After high school, Dyckman trained as a visiting caseworker with Boston Associated Charities in Boston, Massachusetts from 1909 to 1911. She then trained as a social worker at the New York School of Social Work (now Columbia University's School of Social Work) in Manhattan. During her studies, Dyckman worked as a visiting caseworker in Orange, New Jersey and the New York City borough of Brooklyn.

==Social work activities==

Dyckman served as district secretary for the Bureau of Associated Charities in Newark, New Jersey and then as executive secretary of the League for Friendly Service of Bloomfield and Glen Ridge, New Jersey. During her time at the later, she assisted the activities of the committees to address tuberculosis and manage general finances. Dyckman later served as assistant financial secretary for the New York Charity Organization Society, and she chaired the casework committee of the Family Welfare Association of America. In 1930, she helped organize the advocacy activities of a group that sought to sell the municipal light plant in Orange, New Jersey. The group's work led to the passage of a citizen's referendum that sold the plant. Six years later, Dyckman retired from her professional activities as a social worker, and she moved on to volunteer cases.
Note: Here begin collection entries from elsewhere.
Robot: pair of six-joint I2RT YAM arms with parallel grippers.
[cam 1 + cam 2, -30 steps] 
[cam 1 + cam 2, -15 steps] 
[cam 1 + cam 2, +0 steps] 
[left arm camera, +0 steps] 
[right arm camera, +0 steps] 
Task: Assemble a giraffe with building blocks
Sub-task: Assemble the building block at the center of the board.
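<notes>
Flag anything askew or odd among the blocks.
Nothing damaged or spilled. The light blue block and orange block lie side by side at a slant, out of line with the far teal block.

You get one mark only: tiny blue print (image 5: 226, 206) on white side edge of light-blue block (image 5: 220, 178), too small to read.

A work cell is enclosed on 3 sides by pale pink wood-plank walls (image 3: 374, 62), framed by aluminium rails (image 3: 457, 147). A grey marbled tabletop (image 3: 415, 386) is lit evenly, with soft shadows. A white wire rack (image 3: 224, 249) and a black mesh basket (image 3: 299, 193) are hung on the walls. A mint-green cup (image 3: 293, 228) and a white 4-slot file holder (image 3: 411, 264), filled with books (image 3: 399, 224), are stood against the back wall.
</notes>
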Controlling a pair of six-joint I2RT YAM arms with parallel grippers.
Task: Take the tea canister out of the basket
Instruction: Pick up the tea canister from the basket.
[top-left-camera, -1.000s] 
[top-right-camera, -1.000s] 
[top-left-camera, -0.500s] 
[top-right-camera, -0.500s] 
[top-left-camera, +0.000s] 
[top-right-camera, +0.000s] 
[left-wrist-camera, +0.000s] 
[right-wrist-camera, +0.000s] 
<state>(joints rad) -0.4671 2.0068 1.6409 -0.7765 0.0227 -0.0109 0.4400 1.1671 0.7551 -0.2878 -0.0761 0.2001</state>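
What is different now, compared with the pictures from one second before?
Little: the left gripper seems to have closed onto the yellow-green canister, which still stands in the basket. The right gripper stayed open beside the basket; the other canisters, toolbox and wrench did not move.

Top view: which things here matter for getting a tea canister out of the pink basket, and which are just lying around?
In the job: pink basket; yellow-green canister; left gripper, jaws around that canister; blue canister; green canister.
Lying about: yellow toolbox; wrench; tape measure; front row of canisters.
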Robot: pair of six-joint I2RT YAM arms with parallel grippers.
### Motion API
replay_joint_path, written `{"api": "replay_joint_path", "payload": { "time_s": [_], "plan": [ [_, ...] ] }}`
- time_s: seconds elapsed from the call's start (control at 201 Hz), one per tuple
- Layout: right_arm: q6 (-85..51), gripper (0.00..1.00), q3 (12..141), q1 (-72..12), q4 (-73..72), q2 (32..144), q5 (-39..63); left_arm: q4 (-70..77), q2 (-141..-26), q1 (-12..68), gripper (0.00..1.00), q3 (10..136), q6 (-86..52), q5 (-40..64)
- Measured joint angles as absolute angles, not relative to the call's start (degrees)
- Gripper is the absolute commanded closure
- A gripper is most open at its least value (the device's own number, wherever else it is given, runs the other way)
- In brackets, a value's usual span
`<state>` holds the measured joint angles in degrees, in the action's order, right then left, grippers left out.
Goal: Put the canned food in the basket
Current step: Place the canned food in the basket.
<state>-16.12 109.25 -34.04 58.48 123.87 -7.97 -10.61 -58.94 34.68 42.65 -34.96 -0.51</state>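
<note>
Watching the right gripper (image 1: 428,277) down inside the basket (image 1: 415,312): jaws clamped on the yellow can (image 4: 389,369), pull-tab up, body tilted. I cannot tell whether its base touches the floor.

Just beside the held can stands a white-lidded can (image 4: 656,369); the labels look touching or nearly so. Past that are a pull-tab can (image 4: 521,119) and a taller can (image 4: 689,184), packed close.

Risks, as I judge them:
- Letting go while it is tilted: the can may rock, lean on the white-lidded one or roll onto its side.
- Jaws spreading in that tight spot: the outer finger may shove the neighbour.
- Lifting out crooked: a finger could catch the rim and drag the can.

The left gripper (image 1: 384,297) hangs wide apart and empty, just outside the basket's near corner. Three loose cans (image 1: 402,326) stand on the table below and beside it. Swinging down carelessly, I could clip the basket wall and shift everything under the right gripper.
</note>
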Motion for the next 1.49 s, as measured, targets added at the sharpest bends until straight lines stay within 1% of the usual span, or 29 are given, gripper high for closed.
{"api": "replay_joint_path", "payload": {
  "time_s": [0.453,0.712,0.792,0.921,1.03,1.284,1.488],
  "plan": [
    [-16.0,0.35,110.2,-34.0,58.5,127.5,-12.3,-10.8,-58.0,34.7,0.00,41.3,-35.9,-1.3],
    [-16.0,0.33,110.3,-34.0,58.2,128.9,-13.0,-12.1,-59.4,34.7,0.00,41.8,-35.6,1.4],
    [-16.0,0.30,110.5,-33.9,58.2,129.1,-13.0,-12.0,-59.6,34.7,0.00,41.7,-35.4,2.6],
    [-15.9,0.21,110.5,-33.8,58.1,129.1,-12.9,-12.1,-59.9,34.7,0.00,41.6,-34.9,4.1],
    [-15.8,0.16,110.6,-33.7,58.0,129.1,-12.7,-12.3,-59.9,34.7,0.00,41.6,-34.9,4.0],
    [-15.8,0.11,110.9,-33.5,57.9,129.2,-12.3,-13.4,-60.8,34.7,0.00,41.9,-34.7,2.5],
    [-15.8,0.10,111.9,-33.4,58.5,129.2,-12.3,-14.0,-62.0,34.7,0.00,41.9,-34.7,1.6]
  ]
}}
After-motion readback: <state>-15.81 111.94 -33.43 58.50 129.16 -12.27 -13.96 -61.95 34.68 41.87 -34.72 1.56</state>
After receiving election to CLNJ's executive board in 1938, Dyckman chaired an inter-organizational committee to examine concerns with existing child labor laws. The work of this committee led to the passage of New Jersey's Child Labor Act of 1940. This law raised the minimum working age for children to 12 and reduced the number of hours that age-eligible children could work. Additionally, the law prohibited children under age 16 from working during school hours. Dyckman's later recommendations to Governor Walter Edge on protections for migrant workers directly led to the passage of New Jersey's Migrant Law of 1945. This law was the first of its kind in the U.S.

In 1941, Dyckman testified before a Congressional hearing held by the Select Committee Investigating National Defense Migration in the U.S. House of Representatives. The hearing investigated the consequences of inter-state migration caused by the National Defense program.

==Legacy==

The Special Collections and University Archives at Rutgers University's libraries in New Brunswick, New Jersey houses Dyckman's papers and other works from 1903 to 1982. It includes correspondence from Joseph Califano (from his time as special assistant to President Lyndon Johnson) and Alice Hamilton, president of the National Consumers League. The Newark Public Library in Newark, New Jersey also contains a collection of her works from 1925 to 1984.